Gwiazdor "Gry o tron" już tak nie wygląda. Przez 8 lat musiał golić głowę
Conleth Hill był jednym z niewielu aktorów "Gry o tron", który wystąpił we wszystkich sezonach tego hitu HBO. Rola Varysa dała mu światową sławę i rozpoznawalność. 3 lata po finale serialu trudno jednak w nim dostrzec podobieństwo do Starszego nad Szeptaczami.
Conleth Hill został wybrany do roli Varysa i musiał zgodzić się na drastyczną zmianę image'u. Jego bohater był bowiem kompletnie łysy, co dla irlandzkiego aktora było nowością. - Muszę powiedzieć, że nigdy wcześniej w życiu nie goliłem głowy i miałem łzy w oczach, co było dziwne, ponieważ zwykle tak nie reaguję – wyznał w jednym z wywiadów.
Hill przez osiem lat musiał regularnie golić całą głowę, ale gdy tylko skończyły się zdjęcia do "Gry o tron", zaczął zapuszczać włosy i brodę. Wielu fanów mogło go nie poznać w nowej fryzurze, kiedy pojawiał się na branżowych imprezach i stawał na ściance u boku innych gwiazd serialu.
Pochodzący z Ballycastle w Północnej Irlandii aktor stawiał pierwsze kroki na deskach teatru w połowie lat 80. Co ciekawe, Hill wywodzi się z rodziny filmowców, ale tylko on stawał przed kamerą. Starszy brat pracuje jako operator filmowy, siostra jest producentką, a młodszy brat zdobył cztery nagrody Emmy jako inżynier dźwięku za pracę przy "Grze o tron".
Hill zadebiutował w brytyjskiej telewizji w 1988 r. i początkowo grywał epizody w serialach (jego głównym zajęciem była praca w teatrze). Zanim otrzymał angaż do "Gry o tron", zagrał w takich produkcjach jak "Co nas kręci, co nas podnieca", "Sposób na gangstera", "Na sygnale", "Blue Heaven".

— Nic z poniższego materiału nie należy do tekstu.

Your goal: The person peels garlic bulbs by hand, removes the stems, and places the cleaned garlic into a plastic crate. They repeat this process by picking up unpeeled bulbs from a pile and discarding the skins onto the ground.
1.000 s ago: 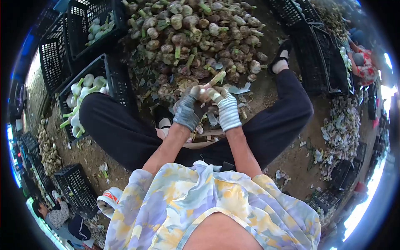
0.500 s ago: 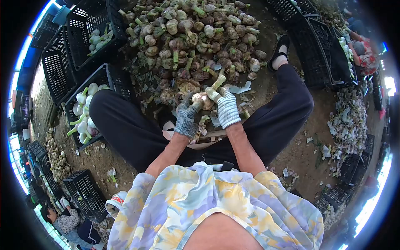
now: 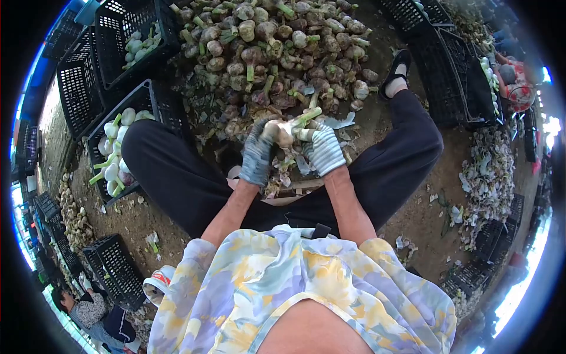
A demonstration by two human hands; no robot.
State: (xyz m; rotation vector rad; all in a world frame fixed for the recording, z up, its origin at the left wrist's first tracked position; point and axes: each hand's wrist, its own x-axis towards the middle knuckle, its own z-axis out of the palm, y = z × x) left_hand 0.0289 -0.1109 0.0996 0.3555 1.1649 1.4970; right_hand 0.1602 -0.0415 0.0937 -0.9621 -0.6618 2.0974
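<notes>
A garlic bulb (image 3: pixel 285 137) with a thick green-white stalk (image 3: pixel 305 118) is between my two gloved hands, above the floor in front of me. My left hand (image 3: pixel 257 154), in a grey striped glove, has its fingers closed round the bulb's left side. On the other side my right hand (image 3: pixel 324 147), in a white striped glove, pinches near the base of the stalk. Loose skins hang and lie just beneath the hands. Just beyond them rises a heap of unpeeled garlic (image 3: pixel 277 53), soil-stained and with short stalks.
By my left knee stands a black crate (image 3: pixel 152 97) with clean white garlic (image 3: pixel 112 153). More black crates (image 3: pixel 79 85) are stacked at upper left and at upper right (image 3: pixel 451 76). Peeled skins (image 3: pixel 489 177) are heaped at right. Other people (image 3: pixel 519 85) sit at both sides.
The bulb has turned and tilted, so its stalk now points up and to the right. My left hand has shifted slightly left, and my right hand slightly right.
</notes>
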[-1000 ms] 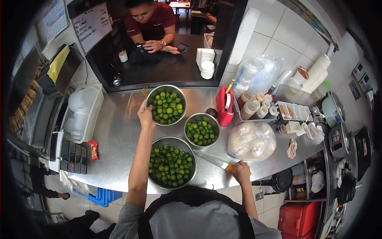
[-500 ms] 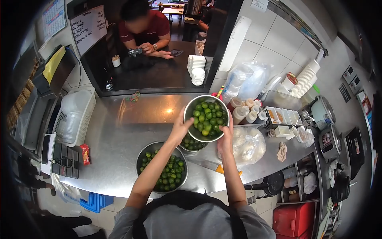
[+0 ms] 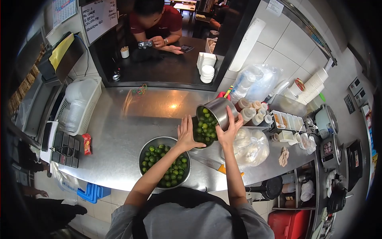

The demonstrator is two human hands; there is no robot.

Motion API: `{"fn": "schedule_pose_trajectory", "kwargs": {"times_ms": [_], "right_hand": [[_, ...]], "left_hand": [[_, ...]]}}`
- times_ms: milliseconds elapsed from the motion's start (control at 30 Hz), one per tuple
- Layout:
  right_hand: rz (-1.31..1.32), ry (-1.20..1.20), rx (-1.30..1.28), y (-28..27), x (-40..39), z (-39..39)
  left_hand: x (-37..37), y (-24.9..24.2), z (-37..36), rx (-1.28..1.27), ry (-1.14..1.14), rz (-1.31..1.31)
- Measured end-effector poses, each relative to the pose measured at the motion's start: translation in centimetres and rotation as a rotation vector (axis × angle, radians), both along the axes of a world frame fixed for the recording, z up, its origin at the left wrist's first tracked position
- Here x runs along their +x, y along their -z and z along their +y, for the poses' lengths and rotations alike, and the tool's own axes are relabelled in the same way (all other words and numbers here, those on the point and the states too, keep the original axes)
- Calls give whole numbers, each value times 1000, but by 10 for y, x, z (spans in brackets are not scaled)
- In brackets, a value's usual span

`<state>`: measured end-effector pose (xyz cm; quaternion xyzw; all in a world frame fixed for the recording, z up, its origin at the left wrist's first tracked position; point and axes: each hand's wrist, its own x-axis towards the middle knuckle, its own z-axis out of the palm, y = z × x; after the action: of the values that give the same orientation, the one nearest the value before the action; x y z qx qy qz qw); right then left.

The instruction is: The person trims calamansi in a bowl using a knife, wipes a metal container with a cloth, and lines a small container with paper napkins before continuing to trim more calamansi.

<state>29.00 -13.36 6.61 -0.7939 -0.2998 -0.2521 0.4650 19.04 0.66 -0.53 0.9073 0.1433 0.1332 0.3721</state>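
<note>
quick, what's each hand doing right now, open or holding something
Left hand: open, fingers extended, beside the limes; contact can't be told.
Right hand: closed on the tilted steel bowl.

The counter (image 3: 113, 137) offers passage left of the lower bowl (image 3: 142, 154); to its right, knife (image 3: 209, 163) and plastic bag (image 3: 251, 147) obstruct.
</note>
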Motion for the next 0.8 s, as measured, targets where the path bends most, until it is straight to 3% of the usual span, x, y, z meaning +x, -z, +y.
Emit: {"fn": "schedule_pose_trajectory", "kwargs": {"times_ms": [167, 467, 600, 700, 800], "right_hand": [[-38, -20, -2, 0, 6, 0], [24, 35, 52, -1, 17, 3], [111, 68, 69, 7, 28, 0], [156, 66, 85, 13, 36, -4], [185, 45, 88, 11, 36, -4]], "left_hand": [[2, 0, -2, 64, -6, -6], [9, -25, -4, 120, -64, -294], [29, -43, 3, 101, 130, -470], [64, -42, 5, 273, 306, -458], [92, -38, -1, 462, 255, -283]]}}
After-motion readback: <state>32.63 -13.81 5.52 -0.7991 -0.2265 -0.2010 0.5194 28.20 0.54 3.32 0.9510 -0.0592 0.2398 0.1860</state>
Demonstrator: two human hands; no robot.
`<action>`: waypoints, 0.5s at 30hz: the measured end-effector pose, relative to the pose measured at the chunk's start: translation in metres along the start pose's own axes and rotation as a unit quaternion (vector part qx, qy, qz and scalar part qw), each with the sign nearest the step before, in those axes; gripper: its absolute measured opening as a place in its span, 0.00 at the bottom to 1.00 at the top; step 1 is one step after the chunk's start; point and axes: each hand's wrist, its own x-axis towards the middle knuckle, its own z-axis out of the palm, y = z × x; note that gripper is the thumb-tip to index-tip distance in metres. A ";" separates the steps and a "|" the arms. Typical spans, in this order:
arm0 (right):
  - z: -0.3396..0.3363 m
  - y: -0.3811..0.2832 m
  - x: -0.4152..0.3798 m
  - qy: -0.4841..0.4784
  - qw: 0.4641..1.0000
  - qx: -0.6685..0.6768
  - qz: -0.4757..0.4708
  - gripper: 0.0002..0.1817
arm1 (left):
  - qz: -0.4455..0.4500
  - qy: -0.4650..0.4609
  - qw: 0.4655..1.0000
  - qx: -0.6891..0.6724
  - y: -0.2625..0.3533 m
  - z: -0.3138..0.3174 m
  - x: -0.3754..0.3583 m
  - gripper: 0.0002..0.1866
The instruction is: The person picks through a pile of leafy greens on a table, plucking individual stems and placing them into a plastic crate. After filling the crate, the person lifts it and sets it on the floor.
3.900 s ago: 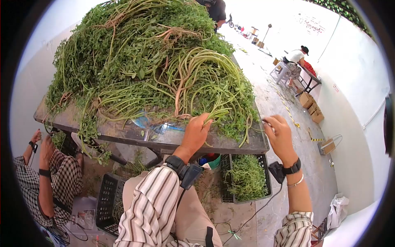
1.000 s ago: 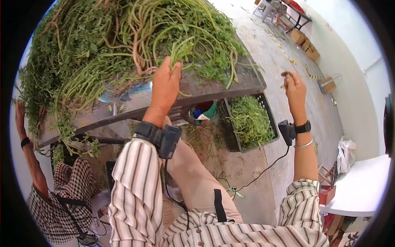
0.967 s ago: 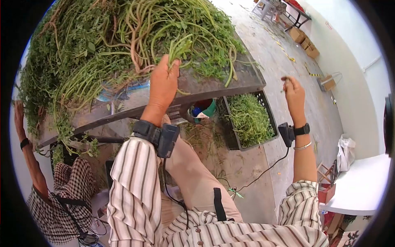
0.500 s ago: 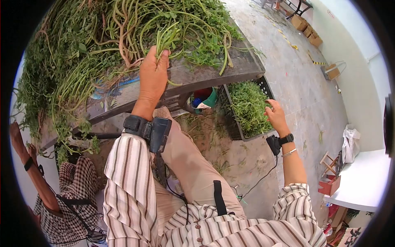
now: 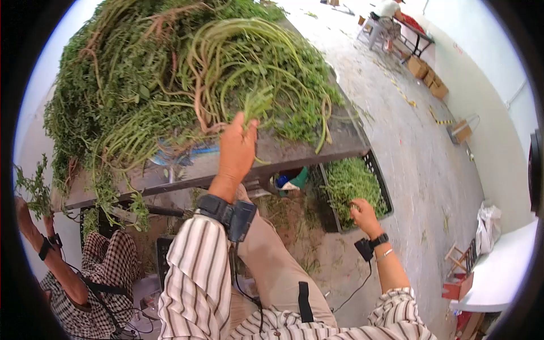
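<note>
My left hand (image 5: 237, 152) is closed around a small bunch of leafy green stems (image 5: 258, 103), held upright above the table's near edge. Behind it, a big heap of long-stemmed green plants (image 5: 153, 85) covers the table (image 5: 192, 173). To the right and lower, my right hand (image 5: 367, 218) hovers over the near side of a black plastic crate (image 5: 378, 170). Its fingers are curled together, and whatever they may hold is too small to make out. Cut green sprigs (image 5: 354, 184) fill that crate.
At left, another person's hand (image 5: 25, 218) is by a leafy sprig (image 5: 37, 187). A green-and-white container (image 5: 294, 180) stands beneath the table. Plant scraps litter the floor (image 5: 309, 263). Cardboard boxes (image 5: 428, 76) line the right wall; a white table (image 5: 501, 272) stands at lower right.
My view has tilted up, so the table and crate sit lower. My left hand still grips its bunch. My right hand's fingers have drawn closer together. A sprig now shows by the other person's hand.
</note>
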 end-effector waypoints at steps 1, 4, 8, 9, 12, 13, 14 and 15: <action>0.000 -0.003 0.000 0.005 1.000 -0.004 -0.006 0.17 | 0.003 0.002 1.000 -0.029 -0.005 0.002 0.000 0.13; -0.010 -0.046 0.000 0.024 0.999 -0.001 -0.039 0.15 | -0.060 -0.094 0.992 -0.066 0.010 -0.010 0.000 0.11; -0.021 -0.101 0.000 0.011 0.997 0.081 -0.013 0.12 | 0.011 -0.076 0.996 -0.043 0.010 -0.009 0.000 0.09; -0.023 -0.111 0.003 0.012 0.995 0.083 -0.047 0.12 | 0.014 -0.066 0.997 -0.043 0.011 -0.008 -0.001 0.09; -0.031 -0.163 0.011 0.009 0.991 0.105 -0.077 0.11 | 0.032 -0.068 0.997 -0.022 0.006 -0.007 0.000 0.08; -0.032 -0.176 0.012 0.010 0.988 0.113 -0.103 0.10 | 0.030 -0.055 0.998 -0.020 0.002 -0.007 -0.001 0.08; -0.036 -0.200 0.013 0.005 0.986 0.118 -0.120 0.10 | 0.058 -0.051 0.997 -0.019 -0.001 -0.005 -0.001 0.08; -0.039 -0.218 0.017 0.003 0.985 0.116 -0.126 0.10 | 0.088 -0.049 0.995 -0.019 -0.002 -0.003 -0.001 0.09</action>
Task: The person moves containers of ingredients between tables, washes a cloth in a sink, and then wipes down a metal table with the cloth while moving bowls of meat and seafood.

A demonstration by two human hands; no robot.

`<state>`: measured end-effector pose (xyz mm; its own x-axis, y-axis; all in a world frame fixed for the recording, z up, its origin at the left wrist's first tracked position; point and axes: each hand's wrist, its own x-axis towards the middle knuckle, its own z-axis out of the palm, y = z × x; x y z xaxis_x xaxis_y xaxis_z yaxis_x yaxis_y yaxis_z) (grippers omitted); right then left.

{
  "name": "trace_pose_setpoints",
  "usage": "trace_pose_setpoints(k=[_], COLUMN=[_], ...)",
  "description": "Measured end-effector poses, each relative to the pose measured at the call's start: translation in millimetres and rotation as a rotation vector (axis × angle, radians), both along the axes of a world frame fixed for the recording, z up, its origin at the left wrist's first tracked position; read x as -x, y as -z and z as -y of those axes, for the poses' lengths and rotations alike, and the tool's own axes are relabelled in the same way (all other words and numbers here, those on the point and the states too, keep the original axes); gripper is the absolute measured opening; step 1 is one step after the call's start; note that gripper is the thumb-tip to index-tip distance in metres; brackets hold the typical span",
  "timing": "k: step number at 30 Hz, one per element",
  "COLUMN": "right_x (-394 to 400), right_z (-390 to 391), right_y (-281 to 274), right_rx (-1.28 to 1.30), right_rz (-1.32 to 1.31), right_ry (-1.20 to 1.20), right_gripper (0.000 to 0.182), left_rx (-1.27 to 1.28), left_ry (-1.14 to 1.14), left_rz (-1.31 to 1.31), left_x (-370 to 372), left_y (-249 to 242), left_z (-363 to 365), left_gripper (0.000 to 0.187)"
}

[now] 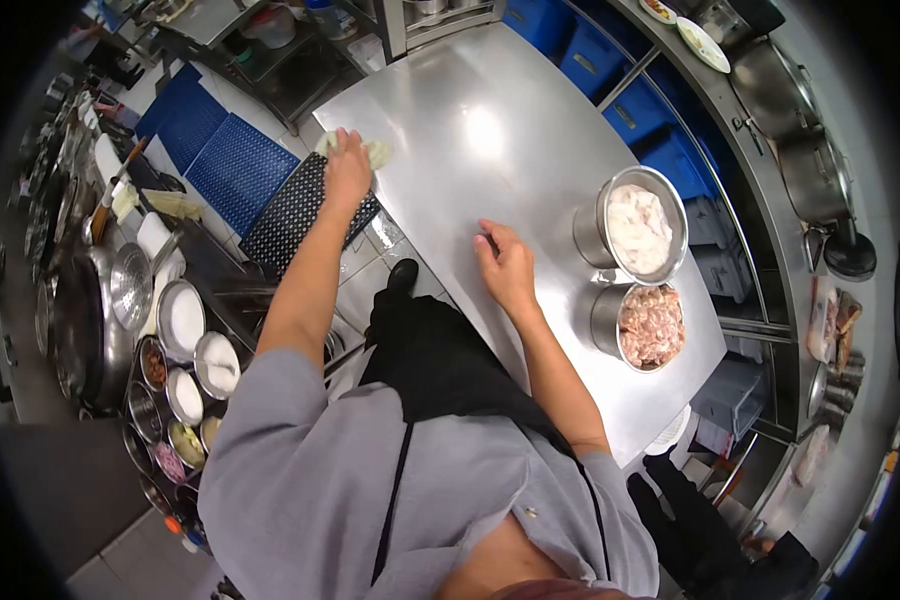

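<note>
Steel everywhere in this kitchen. Going left to right: my left hand is clamped down on a pale cloth at the far-left corner of the surface — I'd say we're mid-wipe. Next stroke probably wants the cloth dragged across the bare steel toward the middle, staying short of the pots. My right hand lies flat and released on the near edge, holding nothing, apparently just bracing. Further right sit two steel pots, one of pale stuff, one of pinkish meat. Most of the cloth hides under my fingers, and I can't tell what's in the small bowls bottom left.
</note>
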<state>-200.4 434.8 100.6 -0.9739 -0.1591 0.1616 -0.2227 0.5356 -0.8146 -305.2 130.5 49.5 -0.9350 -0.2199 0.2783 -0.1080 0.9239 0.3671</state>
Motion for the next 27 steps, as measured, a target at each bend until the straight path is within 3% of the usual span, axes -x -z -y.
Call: trace_pose_setpoints(k=[4, 8, 11, 12, 15, 18, 21, 25, 27], right_x=[-21.9, -37.1, -50.6, -53.2, -67.7, -76.8, -86.6, -116.3, -129.7], right_z=[-3.0, 3.8, 4.7, 6.5, 18.7, 42.8, 57.4, 75.3, 78.9], right_y=[3.0, 6.3, 2.6, 3.4, 5.3, -23.2, -30.2, -50.8, -52.8], right_rx=[0.055, 0.225, 0.222, 0.256, 0.391, 0.511, 0.474, 0.755, 0.522], right_rz=[0.002, 0.169, 0.243, 0.218, 0.214, 0.211, 0.424, 0.522, 0.331], right_ry=[-0.062, -0.105, -0.182, -0.184, -0.213, -0.318, -0.493, -0.392, -0.512], right_gripper=[0.03, 0.03, 0.032, 0.033, 0.036, 0.037, 0.034, 0.016, 0.015], left_rx=[-0.07, -0.388, -1.059, -1.354, -1.814, -1.89, -1.923, -1.922, -1.891], left_ry=[0.148, 0.043, -0.007, -0.012, -0.007, 0.118, 0.16, 0.198, 0.254], left_rz=[-0.091, 0.06, 0.016, -0.014, -0.041, 0.003, 0.005, -0.016, -0.02], left_x=[-70.5, -135.7, -159.4, -172.4, -202.1, -222.9, -256.6, -294.0, -306.9], left_y=[-6.0, -34.1, -14.5, -39.8, -78.9, -75.6, -79.0, -91.8, -98.9], left_z=[-43.4, -67.2, -55.7, -65.5, -74.6, -66.9, -65.7, -60.2, -60.3], left_gripper=[0.035, 0.033, 0.034, 0.033, 0.034, 0.035, 0.034, 0.032, 0.029])
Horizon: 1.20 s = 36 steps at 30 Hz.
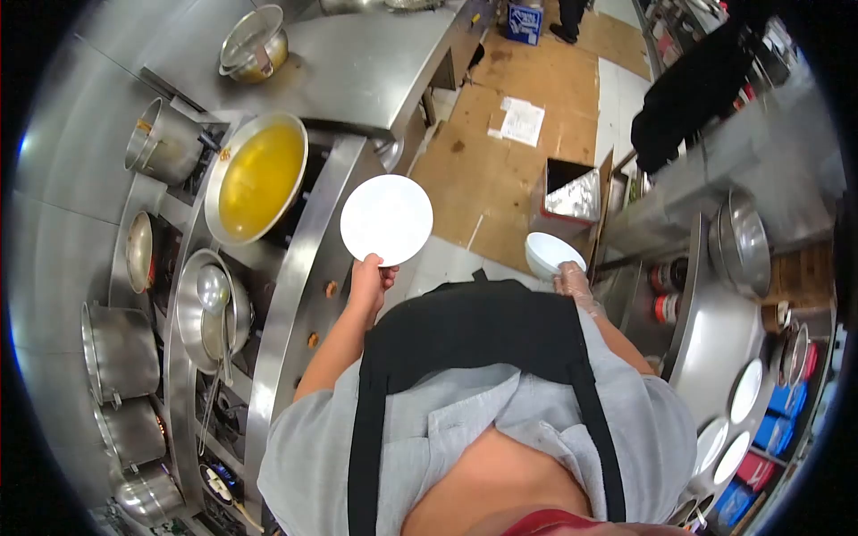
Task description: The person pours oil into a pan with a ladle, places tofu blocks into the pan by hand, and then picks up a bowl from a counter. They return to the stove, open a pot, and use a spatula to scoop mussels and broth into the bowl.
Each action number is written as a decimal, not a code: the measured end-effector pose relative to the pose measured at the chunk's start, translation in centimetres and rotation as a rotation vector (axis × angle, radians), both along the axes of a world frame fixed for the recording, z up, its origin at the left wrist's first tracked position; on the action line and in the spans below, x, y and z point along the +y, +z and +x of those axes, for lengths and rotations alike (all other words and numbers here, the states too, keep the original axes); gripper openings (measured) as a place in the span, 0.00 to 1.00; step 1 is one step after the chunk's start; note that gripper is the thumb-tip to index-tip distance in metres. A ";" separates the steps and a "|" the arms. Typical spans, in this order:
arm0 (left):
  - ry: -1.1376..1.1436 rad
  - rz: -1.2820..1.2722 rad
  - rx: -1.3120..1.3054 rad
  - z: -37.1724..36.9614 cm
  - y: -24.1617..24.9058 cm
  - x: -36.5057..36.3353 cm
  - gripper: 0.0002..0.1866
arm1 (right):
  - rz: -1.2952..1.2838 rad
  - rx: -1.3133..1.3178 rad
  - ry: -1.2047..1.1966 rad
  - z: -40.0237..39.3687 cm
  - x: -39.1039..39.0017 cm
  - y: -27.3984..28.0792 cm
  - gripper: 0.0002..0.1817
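My left hand (pixel 368 282) grips the near rim of a round white plate (pixel 386 220), thumb on its upper face. The plate is held in front of me, just off the steel edge of the stove. My right hand (pixel 574 284), in a clear plastic glove, is closed on the rim of a white bowl (pixel 547 254). That bowl is tilted, its inside facing up and away from me. Left of the plate, a wide pan of yellow oil (pixel 262 179) sits on the stove. Below it a wok (pixel 192 313) holds a ladle (pixel 213 288).
Steel pots (pixel 123 353) line the left wall. A colander (pixel 255 43) stands on the steel counter (pixel 357 71). On the right, several white plates (pixel 746 390) rest on a counter. A square tin (pixel 572 195) stands on the cardboard-covered floor (pixel 474 170). A person's foot (pixel 563 33) shows far ahead.
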<state>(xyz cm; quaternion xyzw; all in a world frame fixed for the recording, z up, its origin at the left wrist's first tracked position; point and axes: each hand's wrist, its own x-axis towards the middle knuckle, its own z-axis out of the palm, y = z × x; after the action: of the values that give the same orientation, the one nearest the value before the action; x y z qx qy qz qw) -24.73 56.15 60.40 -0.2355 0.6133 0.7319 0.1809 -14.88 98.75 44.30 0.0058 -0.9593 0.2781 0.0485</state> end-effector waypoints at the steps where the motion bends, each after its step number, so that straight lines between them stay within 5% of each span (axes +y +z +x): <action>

W przerwach między zdjęciami do "Gry o tron" wystąpił w kilku filmach i serialach. W ostatnich latach również nie może narzekać na brak zajęć. Od finału hitu HBO zagrał m.in. w "Wiedeńskiej krwi", "Holding" i "Magpie Murders", a na premierę czeka jeszcze jeden miniserial z jego udziałem.